◆ TASK STATEMENT
Working through the lines below, return each one that holds "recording".

*** Block opens ***

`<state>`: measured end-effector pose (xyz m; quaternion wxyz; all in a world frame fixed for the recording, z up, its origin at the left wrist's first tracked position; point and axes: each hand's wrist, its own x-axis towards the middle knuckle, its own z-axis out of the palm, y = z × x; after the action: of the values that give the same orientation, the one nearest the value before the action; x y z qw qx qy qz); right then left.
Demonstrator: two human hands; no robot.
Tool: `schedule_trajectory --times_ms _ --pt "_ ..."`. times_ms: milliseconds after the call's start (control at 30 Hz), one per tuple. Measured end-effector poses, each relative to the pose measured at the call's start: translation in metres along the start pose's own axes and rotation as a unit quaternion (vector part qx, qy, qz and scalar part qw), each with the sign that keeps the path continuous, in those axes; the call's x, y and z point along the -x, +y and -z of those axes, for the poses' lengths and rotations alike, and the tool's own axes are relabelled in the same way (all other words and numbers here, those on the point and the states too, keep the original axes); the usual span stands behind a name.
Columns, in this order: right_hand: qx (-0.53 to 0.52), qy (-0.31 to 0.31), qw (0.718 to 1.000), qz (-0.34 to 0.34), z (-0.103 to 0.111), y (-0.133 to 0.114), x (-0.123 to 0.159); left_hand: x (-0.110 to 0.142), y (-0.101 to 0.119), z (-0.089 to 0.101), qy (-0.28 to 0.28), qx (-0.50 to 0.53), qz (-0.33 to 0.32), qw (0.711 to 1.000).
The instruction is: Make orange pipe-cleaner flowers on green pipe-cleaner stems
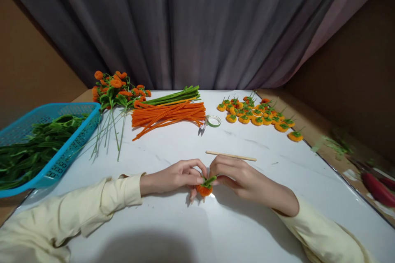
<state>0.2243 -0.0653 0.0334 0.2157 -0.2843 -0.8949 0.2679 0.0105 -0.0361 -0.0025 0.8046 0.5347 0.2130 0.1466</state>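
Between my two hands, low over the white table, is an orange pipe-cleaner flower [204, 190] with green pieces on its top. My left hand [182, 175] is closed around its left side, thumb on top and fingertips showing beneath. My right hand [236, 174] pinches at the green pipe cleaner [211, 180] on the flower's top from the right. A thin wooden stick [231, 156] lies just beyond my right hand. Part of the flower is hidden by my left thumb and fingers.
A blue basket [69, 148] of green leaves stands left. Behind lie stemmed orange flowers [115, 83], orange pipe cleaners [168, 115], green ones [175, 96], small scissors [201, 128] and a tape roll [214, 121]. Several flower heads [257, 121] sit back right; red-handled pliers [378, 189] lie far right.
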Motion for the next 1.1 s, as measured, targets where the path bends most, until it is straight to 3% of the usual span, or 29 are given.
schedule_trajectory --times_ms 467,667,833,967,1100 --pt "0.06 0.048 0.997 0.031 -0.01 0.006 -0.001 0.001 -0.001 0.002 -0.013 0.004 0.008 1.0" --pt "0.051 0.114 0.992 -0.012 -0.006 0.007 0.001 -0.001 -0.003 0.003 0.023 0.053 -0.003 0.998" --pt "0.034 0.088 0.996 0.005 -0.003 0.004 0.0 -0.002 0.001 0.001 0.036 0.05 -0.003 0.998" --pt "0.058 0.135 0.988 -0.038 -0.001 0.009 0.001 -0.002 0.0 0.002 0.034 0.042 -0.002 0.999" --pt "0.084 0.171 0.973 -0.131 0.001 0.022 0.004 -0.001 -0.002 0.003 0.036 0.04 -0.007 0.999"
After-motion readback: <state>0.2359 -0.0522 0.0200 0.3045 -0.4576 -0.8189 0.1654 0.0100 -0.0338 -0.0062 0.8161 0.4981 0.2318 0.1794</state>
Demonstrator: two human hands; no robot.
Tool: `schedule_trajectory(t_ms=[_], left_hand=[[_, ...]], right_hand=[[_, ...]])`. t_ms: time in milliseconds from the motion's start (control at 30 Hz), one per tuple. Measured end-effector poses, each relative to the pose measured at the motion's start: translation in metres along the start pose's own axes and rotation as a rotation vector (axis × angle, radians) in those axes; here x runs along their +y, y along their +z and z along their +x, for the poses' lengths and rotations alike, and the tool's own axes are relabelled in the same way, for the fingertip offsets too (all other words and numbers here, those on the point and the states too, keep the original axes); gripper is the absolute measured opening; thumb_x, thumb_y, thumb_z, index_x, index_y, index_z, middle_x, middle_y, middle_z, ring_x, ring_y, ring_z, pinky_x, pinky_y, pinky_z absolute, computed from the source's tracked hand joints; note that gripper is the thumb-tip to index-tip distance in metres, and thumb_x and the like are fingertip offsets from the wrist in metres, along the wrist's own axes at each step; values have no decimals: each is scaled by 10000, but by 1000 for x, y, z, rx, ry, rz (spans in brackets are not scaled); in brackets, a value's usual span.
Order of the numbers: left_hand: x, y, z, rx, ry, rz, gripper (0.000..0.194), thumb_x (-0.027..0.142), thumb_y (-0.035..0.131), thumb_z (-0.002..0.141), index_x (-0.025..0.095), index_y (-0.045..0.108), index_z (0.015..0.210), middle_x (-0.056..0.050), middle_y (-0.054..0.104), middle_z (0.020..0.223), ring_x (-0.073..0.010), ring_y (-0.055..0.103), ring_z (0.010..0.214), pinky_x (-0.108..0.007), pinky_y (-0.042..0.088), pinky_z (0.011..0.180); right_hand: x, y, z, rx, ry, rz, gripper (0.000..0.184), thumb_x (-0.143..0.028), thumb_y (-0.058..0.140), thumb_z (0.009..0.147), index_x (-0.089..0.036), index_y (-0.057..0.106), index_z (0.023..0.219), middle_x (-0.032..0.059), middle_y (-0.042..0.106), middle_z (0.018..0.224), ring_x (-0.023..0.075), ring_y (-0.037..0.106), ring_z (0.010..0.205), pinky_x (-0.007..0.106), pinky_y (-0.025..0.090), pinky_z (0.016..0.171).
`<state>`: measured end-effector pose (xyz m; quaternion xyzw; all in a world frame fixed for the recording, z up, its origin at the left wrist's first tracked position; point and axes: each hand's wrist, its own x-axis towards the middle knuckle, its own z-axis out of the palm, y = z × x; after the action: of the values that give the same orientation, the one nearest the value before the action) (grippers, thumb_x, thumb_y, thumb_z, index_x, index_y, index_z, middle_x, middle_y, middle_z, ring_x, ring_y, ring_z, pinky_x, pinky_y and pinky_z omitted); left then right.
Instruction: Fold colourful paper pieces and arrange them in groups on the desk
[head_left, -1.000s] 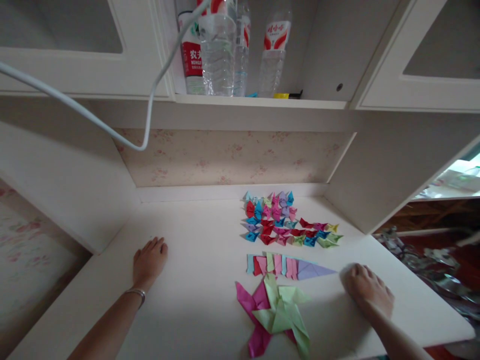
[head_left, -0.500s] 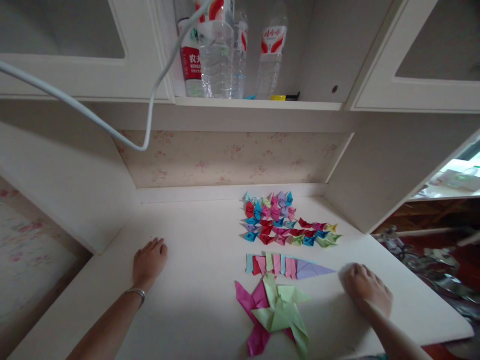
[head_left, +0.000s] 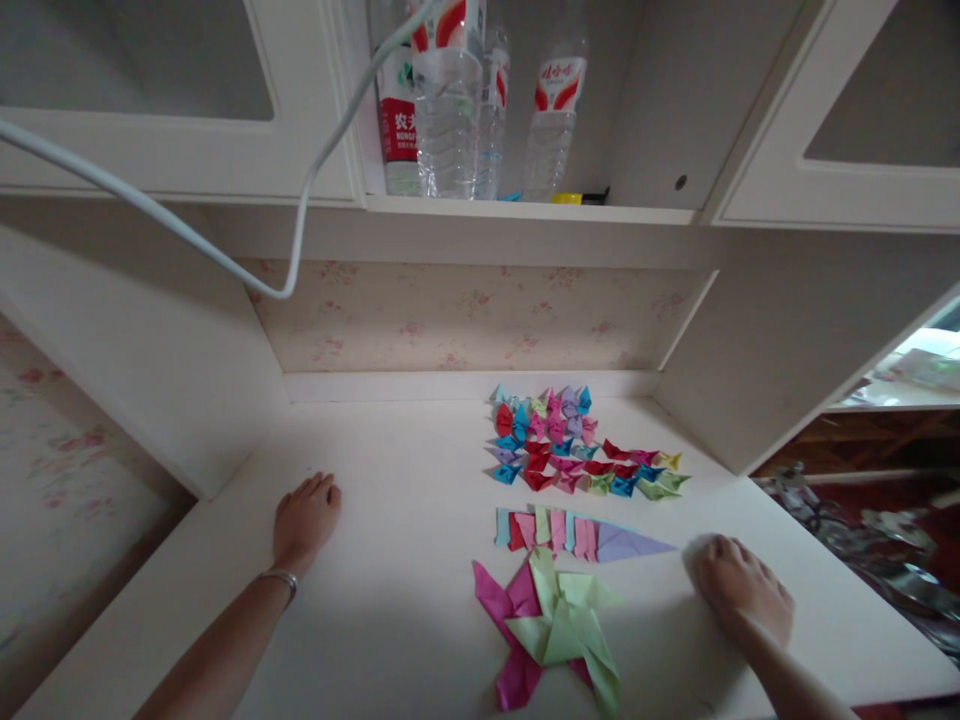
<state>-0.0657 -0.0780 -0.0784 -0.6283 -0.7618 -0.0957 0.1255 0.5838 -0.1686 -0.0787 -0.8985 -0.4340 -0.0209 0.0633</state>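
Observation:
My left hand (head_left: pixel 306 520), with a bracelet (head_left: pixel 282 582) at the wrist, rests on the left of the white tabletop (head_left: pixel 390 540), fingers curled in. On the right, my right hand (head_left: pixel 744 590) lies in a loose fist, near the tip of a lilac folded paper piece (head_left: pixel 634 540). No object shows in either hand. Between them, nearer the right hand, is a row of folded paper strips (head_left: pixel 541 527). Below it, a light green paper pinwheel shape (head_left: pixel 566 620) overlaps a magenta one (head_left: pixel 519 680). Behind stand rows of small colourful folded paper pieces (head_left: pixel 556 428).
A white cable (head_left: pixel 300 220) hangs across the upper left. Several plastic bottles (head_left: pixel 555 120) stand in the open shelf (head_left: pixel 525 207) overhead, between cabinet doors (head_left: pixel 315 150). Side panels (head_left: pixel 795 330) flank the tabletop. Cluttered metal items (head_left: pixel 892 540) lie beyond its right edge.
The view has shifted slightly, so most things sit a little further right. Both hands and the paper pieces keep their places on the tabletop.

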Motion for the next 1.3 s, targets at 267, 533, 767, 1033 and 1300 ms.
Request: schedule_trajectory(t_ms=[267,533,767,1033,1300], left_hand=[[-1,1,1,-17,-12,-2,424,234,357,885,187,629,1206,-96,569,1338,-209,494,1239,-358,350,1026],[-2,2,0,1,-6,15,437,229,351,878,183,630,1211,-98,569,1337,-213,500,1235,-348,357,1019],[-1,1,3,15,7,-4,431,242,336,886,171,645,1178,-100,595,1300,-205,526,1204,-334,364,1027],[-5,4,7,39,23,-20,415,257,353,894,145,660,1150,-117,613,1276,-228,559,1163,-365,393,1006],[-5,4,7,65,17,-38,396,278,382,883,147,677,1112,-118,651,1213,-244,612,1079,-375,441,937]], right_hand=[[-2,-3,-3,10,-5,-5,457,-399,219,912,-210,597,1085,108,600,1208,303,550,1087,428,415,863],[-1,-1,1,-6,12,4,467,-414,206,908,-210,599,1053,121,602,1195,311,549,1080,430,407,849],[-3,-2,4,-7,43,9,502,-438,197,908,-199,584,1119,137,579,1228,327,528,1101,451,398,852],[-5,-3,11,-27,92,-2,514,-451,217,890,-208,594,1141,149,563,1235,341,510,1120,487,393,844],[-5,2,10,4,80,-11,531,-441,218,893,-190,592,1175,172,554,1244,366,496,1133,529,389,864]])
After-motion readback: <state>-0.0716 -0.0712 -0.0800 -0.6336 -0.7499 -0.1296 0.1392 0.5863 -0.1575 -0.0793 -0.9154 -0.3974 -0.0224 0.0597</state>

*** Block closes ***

◆ EXPECTED OUTPUT
`<state>`: measured end-effector pose (xyz m; quaternion wxyz; all in a world frame fixed for the recording, z up, its origin at the left wrist's first tracked position; point and axes: each hand's wrist, its own x-axis towards the middle knuckle, its own z-axis out of the palm, y = z × x; after the action: of the values that give the same orientation, the one nearest the value before the action; x y z qw qx qy qz); right then left.
`<state>`: measured end-effector pose (xyz m; quaternion xyzw; all in a world frame fixed for the recording, z up, its origin at the left wrist's first tracked position; point and axes: each hand's wrist, its own x-axis towards the middle knuckle, its own z-axis out of the palm, y = z × x; after the action: of the values that give the same orientation, the one nearest the value before the action) (grippers, thumb_x, thumb_y, thumb_z, index_x, index_y, index_z, middle_x, middle_y, middle_z, ring_x, ring_y, ring_z, pinky_x, pinky_y and pinky_z omitted); left then right.

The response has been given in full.